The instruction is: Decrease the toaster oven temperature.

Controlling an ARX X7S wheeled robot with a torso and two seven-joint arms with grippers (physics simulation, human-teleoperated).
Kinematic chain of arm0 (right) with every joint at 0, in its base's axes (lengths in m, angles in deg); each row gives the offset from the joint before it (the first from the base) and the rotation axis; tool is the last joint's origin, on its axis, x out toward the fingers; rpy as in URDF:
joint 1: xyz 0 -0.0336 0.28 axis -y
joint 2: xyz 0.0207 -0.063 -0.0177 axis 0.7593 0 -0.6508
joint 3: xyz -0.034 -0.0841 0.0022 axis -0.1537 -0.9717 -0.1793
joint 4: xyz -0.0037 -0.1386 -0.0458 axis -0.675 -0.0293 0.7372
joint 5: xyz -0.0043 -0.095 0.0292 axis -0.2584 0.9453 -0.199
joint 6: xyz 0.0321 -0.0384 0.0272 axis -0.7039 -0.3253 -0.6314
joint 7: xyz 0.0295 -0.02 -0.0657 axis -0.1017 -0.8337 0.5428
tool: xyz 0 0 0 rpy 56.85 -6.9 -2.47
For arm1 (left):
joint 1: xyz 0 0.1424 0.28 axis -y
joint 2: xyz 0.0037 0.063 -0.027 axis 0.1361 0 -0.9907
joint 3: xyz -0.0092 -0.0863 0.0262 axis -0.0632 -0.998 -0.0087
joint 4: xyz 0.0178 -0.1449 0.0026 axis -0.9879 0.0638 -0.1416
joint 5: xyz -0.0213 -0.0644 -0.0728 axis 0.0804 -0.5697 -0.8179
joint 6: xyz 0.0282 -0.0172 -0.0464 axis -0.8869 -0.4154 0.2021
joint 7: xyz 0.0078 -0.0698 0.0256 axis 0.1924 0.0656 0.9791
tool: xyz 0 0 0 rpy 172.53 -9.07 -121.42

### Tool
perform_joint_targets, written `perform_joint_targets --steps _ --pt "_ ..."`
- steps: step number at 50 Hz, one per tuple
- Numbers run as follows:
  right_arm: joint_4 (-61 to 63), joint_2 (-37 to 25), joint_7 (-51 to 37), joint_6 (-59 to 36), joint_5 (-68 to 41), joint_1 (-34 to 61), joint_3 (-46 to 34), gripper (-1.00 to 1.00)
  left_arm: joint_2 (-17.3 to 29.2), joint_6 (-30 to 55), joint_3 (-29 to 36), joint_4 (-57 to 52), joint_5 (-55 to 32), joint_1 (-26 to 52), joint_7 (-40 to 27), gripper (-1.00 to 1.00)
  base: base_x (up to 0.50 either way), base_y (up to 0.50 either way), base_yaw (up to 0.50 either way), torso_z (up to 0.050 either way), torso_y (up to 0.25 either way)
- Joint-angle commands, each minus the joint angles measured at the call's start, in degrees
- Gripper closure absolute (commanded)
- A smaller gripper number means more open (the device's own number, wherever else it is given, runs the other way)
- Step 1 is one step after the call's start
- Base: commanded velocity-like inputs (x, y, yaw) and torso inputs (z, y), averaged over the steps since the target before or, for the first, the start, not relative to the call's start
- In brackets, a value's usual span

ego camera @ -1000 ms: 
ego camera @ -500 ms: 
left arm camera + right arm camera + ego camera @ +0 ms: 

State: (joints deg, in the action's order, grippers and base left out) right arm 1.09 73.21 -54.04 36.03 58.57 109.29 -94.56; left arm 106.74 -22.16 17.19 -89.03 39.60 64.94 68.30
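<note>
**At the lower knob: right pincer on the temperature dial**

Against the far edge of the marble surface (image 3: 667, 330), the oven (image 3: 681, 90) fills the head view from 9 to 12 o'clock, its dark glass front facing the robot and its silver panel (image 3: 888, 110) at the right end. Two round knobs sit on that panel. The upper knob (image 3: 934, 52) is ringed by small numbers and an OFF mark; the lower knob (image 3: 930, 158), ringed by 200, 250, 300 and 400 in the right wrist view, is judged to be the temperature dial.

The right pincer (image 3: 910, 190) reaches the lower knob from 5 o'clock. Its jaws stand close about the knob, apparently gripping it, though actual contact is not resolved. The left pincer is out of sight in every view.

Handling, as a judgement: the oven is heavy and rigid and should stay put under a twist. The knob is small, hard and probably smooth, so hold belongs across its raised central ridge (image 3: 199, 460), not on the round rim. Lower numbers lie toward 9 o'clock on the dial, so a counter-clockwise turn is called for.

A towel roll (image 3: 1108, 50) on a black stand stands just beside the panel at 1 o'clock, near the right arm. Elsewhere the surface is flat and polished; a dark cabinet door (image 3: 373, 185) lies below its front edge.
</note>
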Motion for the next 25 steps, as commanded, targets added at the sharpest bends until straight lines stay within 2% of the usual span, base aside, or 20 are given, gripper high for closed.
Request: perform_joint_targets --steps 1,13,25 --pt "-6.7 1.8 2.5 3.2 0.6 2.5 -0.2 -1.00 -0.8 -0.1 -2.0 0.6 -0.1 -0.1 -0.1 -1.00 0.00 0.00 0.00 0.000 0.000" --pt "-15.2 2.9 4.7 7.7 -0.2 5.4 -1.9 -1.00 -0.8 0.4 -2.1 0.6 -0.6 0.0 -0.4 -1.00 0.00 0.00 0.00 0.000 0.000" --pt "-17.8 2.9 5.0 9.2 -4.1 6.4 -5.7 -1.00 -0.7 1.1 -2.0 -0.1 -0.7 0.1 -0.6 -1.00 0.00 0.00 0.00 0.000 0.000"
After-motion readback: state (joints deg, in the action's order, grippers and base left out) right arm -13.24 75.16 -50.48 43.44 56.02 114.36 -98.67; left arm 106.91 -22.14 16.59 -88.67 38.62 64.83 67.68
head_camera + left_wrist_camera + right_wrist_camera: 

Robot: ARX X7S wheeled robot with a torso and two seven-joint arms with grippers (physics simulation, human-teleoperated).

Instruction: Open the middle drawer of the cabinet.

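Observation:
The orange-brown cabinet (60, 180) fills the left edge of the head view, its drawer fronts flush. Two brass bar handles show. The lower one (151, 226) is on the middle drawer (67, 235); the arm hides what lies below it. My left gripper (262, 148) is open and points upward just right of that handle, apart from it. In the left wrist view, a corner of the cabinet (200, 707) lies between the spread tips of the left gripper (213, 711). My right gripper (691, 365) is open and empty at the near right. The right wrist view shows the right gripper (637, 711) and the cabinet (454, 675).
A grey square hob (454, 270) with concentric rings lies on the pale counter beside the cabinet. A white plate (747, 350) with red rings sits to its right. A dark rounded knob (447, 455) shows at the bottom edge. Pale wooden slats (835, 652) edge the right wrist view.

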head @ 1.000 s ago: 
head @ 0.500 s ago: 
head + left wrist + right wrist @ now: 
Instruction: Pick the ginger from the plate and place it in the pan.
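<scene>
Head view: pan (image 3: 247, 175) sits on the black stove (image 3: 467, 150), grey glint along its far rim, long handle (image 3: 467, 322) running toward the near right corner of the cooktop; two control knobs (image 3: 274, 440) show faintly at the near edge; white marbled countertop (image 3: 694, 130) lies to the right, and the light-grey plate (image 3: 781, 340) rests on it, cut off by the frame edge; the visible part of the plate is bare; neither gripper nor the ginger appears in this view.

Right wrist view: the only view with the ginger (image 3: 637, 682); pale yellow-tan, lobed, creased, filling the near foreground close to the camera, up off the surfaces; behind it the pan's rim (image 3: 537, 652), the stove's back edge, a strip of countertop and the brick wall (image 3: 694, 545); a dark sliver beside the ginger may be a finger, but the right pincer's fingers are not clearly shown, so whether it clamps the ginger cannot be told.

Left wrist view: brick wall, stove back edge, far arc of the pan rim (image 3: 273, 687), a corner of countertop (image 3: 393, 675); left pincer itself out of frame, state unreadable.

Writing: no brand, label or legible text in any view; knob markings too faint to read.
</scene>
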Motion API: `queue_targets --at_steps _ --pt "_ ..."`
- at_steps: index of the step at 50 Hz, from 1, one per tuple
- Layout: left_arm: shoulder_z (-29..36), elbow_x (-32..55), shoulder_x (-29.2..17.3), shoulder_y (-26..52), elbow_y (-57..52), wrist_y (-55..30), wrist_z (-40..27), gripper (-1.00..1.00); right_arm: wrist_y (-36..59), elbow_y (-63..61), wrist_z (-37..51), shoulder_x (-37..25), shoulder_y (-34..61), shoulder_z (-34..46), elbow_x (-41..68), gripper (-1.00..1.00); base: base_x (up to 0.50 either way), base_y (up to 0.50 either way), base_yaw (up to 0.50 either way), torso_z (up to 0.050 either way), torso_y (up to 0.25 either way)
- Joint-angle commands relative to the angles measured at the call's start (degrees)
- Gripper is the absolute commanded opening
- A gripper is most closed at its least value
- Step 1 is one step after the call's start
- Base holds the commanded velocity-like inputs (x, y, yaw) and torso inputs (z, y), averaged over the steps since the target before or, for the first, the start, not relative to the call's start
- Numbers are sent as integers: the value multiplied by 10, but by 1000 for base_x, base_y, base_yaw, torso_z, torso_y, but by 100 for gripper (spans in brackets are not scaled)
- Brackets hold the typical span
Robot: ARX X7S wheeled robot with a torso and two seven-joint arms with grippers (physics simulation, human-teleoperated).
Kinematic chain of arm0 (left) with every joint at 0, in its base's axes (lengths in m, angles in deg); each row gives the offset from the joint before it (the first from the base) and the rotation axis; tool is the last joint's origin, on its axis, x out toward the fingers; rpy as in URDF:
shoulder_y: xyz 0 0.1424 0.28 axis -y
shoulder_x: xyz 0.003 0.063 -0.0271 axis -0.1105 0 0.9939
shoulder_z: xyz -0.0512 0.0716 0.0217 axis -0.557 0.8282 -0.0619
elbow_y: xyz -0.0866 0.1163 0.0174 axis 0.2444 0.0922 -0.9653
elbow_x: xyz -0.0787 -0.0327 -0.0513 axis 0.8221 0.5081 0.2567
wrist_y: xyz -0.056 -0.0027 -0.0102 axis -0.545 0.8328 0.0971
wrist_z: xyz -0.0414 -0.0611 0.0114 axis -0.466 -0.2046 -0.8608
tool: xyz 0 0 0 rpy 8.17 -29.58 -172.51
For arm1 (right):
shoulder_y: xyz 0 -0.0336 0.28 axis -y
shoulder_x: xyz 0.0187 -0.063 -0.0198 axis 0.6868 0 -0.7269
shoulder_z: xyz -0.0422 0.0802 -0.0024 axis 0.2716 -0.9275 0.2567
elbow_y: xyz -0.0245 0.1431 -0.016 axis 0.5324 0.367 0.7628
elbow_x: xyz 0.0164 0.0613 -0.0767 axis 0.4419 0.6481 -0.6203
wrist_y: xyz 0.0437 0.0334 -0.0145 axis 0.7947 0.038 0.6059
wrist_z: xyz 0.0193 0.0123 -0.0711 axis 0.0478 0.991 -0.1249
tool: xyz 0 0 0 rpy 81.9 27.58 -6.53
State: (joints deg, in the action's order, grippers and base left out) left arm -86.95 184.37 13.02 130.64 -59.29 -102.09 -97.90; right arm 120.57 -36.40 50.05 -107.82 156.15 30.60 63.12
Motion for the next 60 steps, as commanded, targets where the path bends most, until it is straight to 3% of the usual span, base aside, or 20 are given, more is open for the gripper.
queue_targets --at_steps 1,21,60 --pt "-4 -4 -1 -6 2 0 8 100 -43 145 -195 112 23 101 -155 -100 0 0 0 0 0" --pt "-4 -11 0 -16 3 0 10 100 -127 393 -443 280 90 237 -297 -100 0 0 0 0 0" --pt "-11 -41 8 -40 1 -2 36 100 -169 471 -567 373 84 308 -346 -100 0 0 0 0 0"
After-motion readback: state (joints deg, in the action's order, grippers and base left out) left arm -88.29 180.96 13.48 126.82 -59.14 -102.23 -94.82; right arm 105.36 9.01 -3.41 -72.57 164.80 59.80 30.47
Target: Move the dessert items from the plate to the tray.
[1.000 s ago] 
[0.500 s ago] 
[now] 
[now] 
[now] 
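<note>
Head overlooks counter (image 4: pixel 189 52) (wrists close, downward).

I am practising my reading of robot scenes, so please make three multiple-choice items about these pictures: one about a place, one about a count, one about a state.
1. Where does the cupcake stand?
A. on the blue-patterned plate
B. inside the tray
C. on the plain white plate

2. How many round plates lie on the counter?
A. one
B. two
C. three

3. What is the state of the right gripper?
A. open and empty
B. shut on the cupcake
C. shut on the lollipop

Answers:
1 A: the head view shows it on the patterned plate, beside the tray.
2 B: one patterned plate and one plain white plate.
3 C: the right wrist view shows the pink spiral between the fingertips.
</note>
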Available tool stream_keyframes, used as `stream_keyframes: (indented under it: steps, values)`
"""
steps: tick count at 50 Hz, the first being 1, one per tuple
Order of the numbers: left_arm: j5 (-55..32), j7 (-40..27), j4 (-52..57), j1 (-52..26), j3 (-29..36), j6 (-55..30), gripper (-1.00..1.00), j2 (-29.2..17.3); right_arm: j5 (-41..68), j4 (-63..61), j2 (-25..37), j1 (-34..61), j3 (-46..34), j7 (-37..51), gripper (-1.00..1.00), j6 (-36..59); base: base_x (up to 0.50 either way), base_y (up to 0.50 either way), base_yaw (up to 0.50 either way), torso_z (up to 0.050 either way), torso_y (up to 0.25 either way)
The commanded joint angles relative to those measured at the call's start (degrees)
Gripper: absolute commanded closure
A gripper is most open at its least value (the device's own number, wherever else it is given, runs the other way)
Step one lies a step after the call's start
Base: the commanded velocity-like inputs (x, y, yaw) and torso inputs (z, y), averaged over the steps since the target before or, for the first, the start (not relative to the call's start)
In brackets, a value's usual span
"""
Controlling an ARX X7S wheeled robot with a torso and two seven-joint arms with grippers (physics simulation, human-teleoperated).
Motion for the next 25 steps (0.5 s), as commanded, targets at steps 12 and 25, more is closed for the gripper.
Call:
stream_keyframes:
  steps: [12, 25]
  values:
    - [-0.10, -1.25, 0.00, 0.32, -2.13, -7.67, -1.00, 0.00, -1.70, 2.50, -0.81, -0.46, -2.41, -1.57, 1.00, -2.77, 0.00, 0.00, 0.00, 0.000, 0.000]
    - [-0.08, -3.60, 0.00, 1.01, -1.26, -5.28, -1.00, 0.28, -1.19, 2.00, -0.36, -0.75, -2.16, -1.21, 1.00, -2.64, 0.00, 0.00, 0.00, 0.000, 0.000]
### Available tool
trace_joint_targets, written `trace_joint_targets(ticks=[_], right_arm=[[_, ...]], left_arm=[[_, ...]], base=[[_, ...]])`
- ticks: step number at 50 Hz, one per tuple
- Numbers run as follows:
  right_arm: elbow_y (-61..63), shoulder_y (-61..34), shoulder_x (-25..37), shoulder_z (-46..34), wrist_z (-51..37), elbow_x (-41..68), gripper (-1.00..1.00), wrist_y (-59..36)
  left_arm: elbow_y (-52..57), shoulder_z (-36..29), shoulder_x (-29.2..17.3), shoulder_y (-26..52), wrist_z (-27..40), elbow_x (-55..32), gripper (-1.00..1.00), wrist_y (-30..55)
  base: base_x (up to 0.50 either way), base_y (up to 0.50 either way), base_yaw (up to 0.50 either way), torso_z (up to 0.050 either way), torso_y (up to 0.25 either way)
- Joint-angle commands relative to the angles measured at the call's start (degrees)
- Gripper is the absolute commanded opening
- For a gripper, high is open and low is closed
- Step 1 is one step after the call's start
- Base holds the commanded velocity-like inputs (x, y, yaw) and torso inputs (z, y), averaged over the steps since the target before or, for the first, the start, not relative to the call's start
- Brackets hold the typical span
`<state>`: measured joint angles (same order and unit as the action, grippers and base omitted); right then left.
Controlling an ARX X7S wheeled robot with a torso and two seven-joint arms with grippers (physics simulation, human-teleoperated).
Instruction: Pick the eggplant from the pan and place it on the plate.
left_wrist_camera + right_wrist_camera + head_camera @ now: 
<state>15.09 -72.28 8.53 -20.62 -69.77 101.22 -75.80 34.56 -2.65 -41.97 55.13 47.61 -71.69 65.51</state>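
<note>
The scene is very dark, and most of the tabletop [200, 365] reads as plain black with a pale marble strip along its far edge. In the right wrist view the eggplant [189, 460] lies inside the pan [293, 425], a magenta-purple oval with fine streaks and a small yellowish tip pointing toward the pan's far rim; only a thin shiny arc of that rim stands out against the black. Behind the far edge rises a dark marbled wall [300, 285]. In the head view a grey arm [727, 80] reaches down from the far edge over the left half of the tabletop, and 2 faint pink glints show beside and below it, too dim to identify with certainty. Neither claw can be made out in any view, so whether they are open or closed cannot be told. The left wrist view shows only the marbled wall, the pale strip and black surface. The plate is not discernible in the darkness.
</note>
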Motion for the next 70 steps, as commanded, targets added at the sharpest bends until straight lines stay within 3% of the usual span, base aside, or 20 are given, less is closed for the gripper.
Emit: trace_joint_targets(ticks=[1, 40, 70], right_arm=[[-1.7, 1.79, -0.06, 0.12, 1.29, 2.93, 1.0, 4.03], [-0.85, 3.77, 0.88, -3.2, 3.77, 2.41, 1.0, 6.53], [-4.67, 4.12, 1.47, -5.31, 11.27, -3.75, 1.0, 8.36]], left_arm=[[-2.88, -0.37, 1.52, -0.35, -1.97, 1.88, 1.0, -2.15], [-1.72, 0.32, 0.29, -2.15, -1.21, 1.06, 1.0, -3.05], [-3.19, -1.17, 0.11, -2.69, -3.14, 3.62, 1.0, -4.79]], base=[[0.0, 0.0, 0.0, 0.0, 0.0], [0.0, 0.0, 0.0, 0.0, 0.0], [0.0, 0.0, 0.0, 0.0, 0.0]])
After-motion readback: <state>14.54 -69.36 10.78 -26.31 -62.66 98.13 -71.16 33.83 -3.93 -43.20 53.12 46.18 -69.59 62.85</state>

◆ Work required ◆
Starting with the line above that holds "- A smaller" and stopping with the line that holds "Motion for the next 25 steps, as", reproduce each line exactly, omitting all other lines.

◆ Expected answer ◆
- A smaller gripper number means more open (the device's own number, wherever else it is given, runs the other way)
- Step 1 is one step after the call's start
- Base: commanded velocity-like inputs (x, y, yaw) and torso inputs (z, y), averaged over the steps since the target before or, for the first, the start, not relative to the call's start
- In brackets, a value's usual span

ego camera @ -1000 ms: 
ego camera @ -500 ms: 
left arm camera + right arm camera + ego camera @ +0 ms: 

State: (joints deg, in the action's order, grippers and base left out) right arm 1.09 73.21 -54.04 36.03 58.57 109.29 -94.56; left arm 106.74 -22.16 17.19 -89.03 39.60 64.94 68.30
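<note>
**At the lower knob: right pincer on the temperature dial**

Against the far edge of the marble surface (image 3: 667, 330), the oven (image 3: 681, 90) fills the head view from 9 to 12 o'clock, its dark glass front facing the robot and its silver panel (image 3: 888, 110) at the right end. Two round knobs sit on that panel. The upper knob (image 3: 934, 52) is ringed by small numbers and an OFF mark; the lower knob (image 3: 930, 158), ringed by 200, 250, 300 and 400 in the right wrist view, is judged to be the temperature dial.

The right pincer (image 3: 910, 190) reaches the lower knob from 5 o'clock. Its jaws stand close about the knob, apparently gripping it, though actual contact is not resolved. The left pincer is out of sight in every view.

Handling, as a judgement: the oven is heavy and rigid and should stay put under a twist. The knob is small, hard and probably smooth, so hold belongs across its raised central ridge (image 3: 199, 460), not on the round rim. Lower numbers lie toward 9 o'clock on the dial, so a counter-clockwise turn is called for.

A towel roll (image 3: 1108, 50) on a black stand stands just beside the panel at 1 o'clock, near the right arm. Elsewhere the surface is flat and polished; a dark cabinet door (image 3: 373, 185) lies below its front edge.
</note>
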Motion for the next 25 steps, as commanded, targets added at the sharpest bends until straight lines stay within 2% of the usual span, base aside, or 20 are given, gripper high for closed.

The requested output has been given in full.